*** Data below Section Begins ***

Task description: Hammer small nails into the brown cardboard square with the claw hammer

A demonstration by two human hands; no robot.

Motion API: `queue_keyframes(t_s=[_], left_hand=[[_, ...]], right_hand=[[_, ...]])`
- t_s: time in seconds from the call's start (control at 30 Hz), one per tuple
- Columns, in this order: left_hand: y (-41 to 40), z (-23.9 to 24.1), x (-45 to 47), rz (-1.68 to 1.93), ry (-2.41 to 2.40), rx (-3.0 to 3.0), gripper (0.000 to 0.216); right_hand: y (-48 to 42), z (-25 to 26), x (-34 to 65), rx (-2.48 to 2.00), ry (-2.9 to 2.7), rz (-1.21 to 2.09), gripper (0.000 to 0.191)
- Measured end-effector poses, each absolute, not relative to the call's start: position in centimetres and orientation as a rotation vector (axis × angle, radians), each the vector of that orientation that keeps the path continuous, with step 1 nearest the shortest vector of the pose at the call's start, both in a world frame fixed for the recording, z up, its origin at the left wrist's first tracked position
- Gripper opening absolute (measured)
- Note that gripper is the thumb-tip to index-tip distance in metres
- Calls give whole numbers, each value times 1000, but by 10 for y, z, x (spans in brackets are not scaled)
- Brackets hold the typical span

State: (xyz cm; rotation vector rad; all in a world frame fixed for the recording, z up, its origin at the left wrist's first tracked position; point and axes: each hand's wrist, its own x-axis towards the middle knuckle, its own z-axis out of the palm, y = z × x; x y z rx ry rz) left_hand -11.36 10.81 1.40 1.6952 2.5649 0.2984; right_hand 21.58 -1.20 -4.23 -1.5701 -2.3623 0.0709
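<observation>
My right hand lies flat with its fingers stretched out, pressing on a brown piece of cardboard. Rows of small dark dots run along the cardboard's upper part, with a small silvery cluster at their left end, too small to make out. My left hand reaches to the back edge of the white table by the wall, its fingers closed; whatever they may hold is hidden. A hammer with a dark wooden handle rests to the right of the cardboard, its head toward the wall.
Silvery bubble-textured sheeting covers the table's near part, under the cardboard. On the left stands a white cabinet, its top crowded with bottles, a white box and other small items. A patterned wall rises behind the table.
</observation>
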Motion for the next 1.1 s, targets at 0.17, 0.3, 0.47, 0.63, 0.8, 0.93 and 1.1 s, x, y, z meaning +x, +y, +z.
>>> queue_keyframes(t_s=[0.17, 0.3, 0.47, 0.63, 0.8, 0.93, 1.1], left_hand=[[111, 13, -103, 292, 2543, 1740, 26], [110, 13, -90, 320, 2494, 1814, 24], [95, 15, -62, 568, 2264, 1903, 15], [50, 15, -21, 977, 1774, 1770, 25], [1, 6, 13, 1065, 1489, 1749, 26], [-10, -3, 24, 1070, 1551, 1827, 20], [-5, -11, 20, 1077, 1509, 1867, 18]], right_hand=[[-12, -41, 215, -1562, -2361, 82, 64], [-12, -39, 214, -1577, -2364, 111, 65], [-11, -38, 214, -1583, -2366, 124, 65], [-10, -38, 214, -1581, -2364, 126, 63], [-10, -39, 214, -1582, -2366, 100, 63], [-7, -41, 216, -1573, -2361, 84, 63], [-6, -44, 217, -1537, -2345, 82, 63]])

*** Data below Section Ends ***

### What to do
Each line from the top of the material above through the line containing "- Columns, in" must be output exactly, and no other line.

### Solution
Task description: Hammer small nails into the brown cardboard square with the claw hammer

A demonstration by two human hands; no robot.

Motion API: `queue_keyframes(t_s=[_], left_hand=[[_, ...]], right_hand=[[_, ...]])`
- t_s: time in seconds from the call's start (control at 30 Hz), one per tuple
- Columns, in this order: left_hand: y (-41 to 40), z (-23.9 to 24.1), x (-45 to 47), rz (-1.68 to 1.93), ry (-2.41 to 2.40), rx (-3.0 to 3.0), gripper (0.000 to 0.216); right_hand: y (-48 to 42), z (-25 to 26), x (-34 to 65), rx (-2.48 to 2.00), ry (-2.9 to 2.7), rz (-1.21 to 2.09), gripper (0.000 to 0.191)

That concludes the answer to this exercise.